Spies reported that the Swedish army had moved from their camp, Carlstad, at Brønshøj and had taken up positions behind Valby Hill, and when the Swedes began their assault about midnight the same evening, they met heavy resistance.

The main assaults were made against Christianshavn and Vestervold, but the chopped-up ice and the massed weaponry on the wall made the densely packed attackers pay a horrific toll in lives. Still, they fought their way to the top of the wall, and fierce hand-to-hand fighting broke out.

When the Swedes realised that the assaults on the Western part of the wall were in trouble, the choice was made to make a supporting attack at Østerport. The Swedes got very close to Nyboder and were in the process of crossing the moat, when they fell victim to a well-conducted ambush, and they withdrew with heavy losses.

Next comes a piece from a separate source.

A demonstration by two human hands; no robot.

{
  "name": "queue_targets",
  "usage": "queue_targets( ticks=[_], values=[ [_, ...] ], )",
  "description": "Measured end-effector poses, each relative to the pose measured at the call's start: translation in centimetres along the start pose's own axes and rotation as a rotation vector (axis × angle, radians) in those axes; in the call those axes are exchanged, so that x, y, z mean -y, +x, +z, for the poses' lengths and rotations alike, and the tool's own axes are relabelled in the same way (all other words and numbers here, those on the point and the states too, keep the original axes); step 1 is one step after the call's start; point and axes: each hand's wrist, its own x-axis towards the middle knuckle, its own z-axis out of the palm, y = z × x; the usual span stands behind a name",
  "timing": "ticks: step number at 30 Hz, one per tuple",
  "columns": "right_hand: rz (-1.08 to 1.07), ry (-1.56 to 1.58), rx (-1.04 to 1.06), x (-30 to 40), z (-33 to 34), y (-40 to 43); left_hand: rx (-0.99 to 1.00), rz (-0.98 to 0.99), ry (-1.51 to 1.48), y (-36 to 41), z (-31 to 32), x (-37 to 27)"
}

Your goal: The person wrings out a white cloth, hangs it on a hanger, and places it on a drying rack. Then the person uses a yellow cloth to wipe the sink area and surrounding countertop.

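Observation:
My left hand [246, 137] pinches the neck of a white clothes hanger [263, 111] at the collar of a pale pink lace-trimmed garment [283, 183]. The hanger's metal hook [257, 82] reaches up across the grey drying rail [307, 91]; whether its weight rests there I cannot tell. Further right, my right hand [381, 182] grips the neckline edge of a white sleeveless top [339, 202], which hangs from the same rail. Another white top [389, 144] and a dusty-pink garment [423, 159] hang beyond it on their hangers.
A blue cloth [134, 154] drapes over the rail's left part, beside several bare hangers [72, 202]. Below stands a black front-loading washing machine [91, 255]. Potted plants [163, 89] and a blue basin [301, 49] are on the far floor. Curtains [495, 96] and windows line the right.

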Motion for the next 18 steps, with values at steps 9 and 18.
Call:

At about five in the morning the Swedes gave up and retreated. They had taken severe losses. Before the walls 600 bodies were counted, and many more had perished in the ice-cold water and were never found. On top of that there were many wounded. The Danes had only suffered about 14 dead.

Aftermath

The Dutch in the spring of 1659 sent a second fleet and army under Vice-Admiral De Ruyter to further reinforce the city and cut the Swedish supply lines so that the siege would have to be lifted altogether. After Nyborg had been taken by a Dutch-Danish force, the Danish Isles were abandoned by the Swedes. Negotiations were opened and the Treaty of Copenhagen was signed on May 27, 1660, and it marked the conclusion of the Second Northern War between Sweden and the alliance of Denmark and the Polish-Lithuanian Commonwealth. In conjunction with the Treaty of Roskilde, it ended a generation of warfare and established the present-day borders of Denmark, Norway and Sweden.